Lower eyelid aging creates a number of well known aesthetic deformities. From excessive skin, herniated orbital fat, malar-palpebral grooves to tear troughs, the anatomic changes to the lower eyelid have been well chronicled. Tear troughs and the correction of this nasojugal groove have been treated by both injected fillers and fat as well as different surgical blepharoplasty techniques.
The surgical correction of the tear trough deformity has included orbital fat transposition, release of the orbitomalar ligament and tear trough implants….or some combination of them. While these can be done using an external skin or an internal conjunctival approach, the most consistently effective is the external approach or the skin-muscle flap technique. Its enhanced visibility allows for the redistribution/rearrangement of local tissues to a reproducible autologous rejuvenation effect.
In the June 2017 issue of the journal Plastic and Reconstructive Surgery, an article was published entitled ‘Micro Free Orbital Fat Grafts to the Tear Trough Deformity during Lower Blepharoplasty’. In this paper the authors report their results of 32 lower blepharoplasty patients who had their tear trough deformities treated by the addition of micro free fat grafts with an average followup of one year. In their technique they minced any removed orbital fat pockets into small 2mm to 3mm grafts. (micro free fat grafts) These are then placed into a space created by the release of the orbitomalar ligament. Their results showed consistent good improvement of the tear trough deformity. No patients developed infection or lid deformities. One reoperation due to sclera show was needed (3%) while temporary conjunctival swelling occurred in just over 10%.

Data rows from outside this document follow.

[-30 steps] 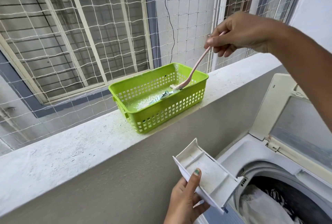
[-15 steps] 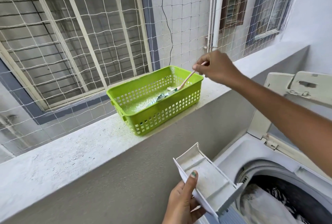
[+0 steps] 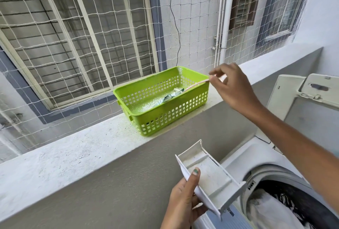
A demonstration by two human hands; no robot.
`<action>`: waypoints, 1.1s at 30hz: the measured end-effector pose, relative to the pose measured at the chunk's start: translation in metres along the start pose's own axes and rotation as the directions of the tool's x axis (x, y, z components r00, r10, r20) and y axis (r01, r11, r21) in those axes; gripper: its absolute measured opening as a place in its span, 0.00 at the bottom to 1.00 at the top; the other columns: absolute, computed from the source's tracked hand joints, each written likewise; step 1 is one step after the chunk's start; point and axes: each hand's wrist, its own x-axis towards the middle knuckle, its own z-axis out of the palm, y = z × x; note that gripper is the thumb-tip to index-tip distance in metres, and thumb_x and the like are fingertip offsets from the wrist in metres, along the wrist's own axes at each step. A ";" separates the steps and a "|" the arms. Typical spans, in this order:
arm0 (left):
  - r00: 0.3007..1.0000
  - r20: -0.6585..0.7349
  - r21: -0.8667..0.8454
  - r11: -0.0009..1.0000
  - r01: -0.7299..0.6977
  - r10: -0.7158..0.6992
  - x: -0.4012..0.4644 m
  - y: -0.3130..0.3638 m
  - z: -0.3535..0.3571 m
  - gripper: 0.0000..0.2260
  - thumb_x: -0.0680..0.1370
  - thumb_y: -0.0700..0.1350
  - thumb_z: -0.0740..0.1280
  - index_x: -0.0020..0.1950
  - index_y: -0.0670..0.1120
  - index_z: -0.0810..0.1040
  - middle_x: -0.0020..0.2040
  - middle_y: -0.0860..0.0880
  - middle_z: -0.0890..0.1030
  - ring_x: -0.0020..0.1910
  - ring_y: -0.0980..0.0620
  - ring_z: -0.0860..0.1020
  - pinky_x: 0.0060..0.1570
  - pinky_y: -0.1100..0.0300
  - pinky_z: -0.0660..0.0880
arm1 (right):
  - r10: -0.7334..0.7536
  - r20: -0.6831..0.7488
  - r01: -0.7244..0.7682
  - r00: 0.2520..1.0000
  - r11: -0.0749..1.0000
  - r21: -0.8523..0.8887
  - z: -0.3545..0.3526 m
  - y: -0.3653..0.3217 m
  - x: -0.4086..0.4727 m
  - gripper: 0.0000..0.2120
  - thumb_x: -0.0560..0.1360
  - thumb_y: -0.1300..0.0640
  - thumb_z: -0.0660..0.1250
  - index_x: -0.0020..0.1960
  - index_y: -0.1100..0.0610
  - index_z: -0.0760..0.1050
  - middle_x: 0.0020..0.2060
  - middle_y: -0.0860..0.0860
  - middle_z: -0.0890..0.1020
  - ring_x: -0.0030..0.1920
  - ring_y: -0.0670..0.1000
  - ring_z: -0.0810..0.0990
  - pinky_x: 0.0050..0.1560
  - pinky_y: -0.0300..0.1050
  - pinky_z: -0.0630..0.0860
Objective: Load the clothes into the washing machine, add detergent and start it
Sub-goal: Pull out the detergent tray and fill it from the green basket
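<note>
On ledge: green basket point(image 3: 165, 116), perforated, powder-dusted.
Right hand point(image 3: 233, 89): pinched pink spoon point(image 3: 194, 84).
Left hand point(image 3: 183, 201): gripped white detergent drawer point(image 3: 212, 179), powder-filmed.

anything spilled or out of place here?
Yes. White powder is dusted over the green basket floor, its far rim, and the ledge beside it. The detergent drawer is out of the washing machine, held tilted in the left hand, with residue inside.
</note>
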 end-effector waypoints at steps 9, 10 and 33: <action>0.993 -0.002 0.166 0.979 -0.114 0.116 0.005 0.010 0.014 0.29 0.61 0.68 0.68 0.53 0.50 0.83 0.49 0.50 0.85 0.50 0.54 0.83 0.49 0.59 0.76 | 0.302 0.782 -0.564 0.545 0.823 0.075 -0.035 0.022 -0.137 0.17 0.66 0.28 0.56 0.48 0.35 0.72 0.46 0.30 0.75 0.45 0.27 0.74 0.43 0.29 0.67; 0.992 0.016 0.198 0.971 -0.130 0.129 0.005 0.013 0.018 0.29 0.62 0.69 0.67 0.54 0.51 0.83 0.50 0.51 0.85 0.51 0.55 0.83 0.51 0.59 0.75 | 0.334 0.777 -0.659 0.534 0.740 0.134 -0.037 0.026 -0.145 0.18 0.65 0.28 0.59 0.49 0.36 0.73 0.46 0.28 0.75 0.44 0.26 0.73 0.46 0.29 0.67; 0.417 0.176 0.845 0.080 -0.528 0.892 0.002 0.202 0.031 0.09 0.73 0.60 0.65 0.40 0.57 0.79 0.36 0.59 0.82 0.37 0.60 0.80 0.42 0.55 0.79 | 0.653 0.371 -0.705 0.660 0.369 0.606 -0.028 0.099 -0.018 0.05 0.76 0.62 0.65 0.42 0.61 0.75 0.34 0.55 0.78 0.29 0.51 0.78 0.25 0.40 0.78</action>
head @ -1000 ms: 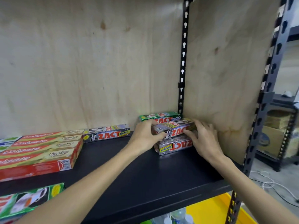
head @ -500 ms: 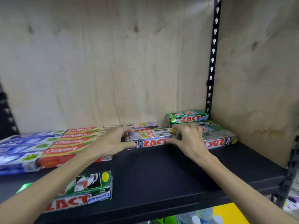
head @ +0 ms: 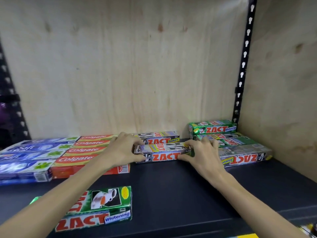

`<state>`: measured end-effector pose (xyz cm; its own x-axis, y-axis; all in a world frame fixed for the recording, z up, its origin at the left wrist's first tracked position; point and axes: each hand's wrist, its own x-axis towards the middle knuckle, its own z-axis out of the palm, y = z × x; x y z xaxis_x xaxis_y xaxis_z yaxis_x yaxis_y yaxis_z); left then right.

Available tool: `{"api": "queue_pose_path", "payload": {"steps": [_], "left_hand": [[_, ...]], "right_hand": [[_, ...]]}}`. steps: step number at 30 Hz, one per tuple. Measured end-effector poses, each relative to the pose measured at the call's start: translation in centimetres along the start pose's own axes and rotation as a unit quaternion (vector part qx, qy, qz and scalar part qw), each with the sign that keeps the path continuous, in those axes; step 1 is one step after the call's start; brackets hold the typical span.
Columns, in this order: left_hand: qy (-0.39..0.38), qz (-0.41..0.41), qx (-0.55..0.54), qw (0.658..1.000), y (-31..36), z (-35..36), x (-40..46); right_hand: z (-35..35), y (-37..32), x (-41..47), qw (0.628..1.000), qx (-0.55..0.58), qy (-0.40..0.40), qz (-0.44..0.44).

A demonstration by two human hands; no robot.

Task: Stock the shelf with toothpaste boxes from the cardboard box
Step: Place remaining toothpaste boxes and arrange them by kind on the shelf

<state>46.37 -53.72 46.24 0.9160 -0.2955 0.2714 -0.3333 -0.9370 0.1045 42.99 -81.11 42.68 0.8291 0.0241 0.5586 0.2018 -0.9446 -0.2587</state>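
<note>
Both hands, left hand [head: 122, 148] and right hand [head: 199, 154], fingers pinched on opposite ends of silver toothpaste box [head: 161, 152] resting mid-shelf [head: 188, 189] beside red boxes [head: 85, 152]; likely light, stiff, glossy-slick card, best held at ends.

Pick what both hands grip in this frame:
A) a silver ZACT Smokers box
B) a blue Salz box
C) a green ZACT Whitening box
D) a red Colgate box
A: the left hand and right hand pinch opposite ends of the silver ZACT Smokers box in the middle of the shelf.
</note>
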Motion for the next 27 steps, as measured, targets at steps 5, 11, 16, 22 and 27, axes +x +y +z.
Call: {"api": "queue_pose_path", "payload": {"steps": [5,11,16,22,27], "left_hand": [[0.016,-0.013,-0.059,0.998,-0.1,-0.1,-0.1],[0.000,0.015,-0.056,0.998,-0.2,-0.3,-0.4],[-0.014,0.029,-0.063,0.997,-0.8,0.4,0.0],[0.079,0.042,0.004,0.996,0.5,0.9,-0.1],[0.072,0.107,-0.062,0.990,2.6,0.6,-1.5]], "right_hand": [[0.3,0.6,0.1,1.000,-0.008,0.001,-0.016],[0.5,0.8,0.1,0.999,-0.003,-0.016,-0.047],[0.1,1.5,-1.0,0.999,-0.015,-0.009,-0.049],[-1.6,0.8,-4.6,0.997,-0.042,0.058,-0.002],[-2.2,-2.9,-6.8,0.989,-0.096,0.104,0.051]]}}
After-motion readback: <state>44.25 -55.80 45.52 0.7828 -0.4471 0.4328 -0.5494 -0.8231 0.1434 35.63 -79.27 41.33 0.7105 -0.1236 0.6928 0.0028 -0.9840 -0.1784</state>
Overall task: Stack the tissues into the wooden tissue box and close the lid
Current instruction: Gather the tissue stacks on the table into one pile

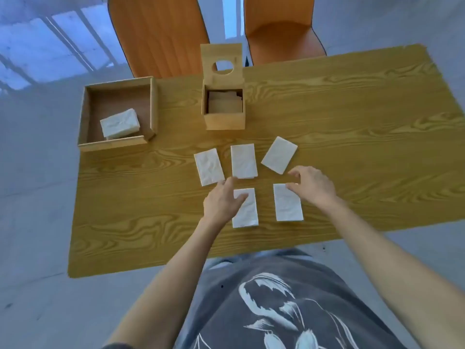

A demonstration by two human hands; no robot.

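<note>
Several white folded tissues lie flat on the wooden table [352,117]: three in a far row [208,167] [243,161] [279,155] and two nearer me [247,212] [288,204]. The wooden tissue box [224,120] stands behind them, its lid [221,52] with a round hole tipped up; the inside looks dark, with brownish sheets. My left hand [221,202] rests over the near left tissue's top corner, fingers apart. My right hand [312,185] hovers at the near right tissue's top edge, fingers curled, holding nothing that I can see.
A shallow wooden tray [117,144] at the far left holds a stack of white tissues [120,123]. Two orange chairs [161,34] [281,28] stand beyond the table's far edge. The table's near edge is just in front of my body.
</note>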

Traditional lower blepharoplasty techniques in the face of tear trough can often leave them looking worse by exacerbating the appearance of the preoperative hollows or dark circles. The concept of not merely discarding herniated orbital and reusing it either through pedicled flap transposition or free fat grafts is a logical one. What is appealing about free fat grafts is that they are more versatile than a peddled flap. They can be placed more consistently, in greater volumes and with more precise placement. Such solid small fat grafts have been known to survive for as long as thirty years ago with reports of the use of ‘pearl fat grafts’ in the face.
Free fat grafting of the tear trough during lower blepharoplasty can be done with fat harvested from anywhere not just the use of orbital fat. Small grafts taken from the buccal fat pad is a good example of a regional fat donor source. Whether its survival is as good as orbital fat can not be determined but there is no reason go think that it would be less.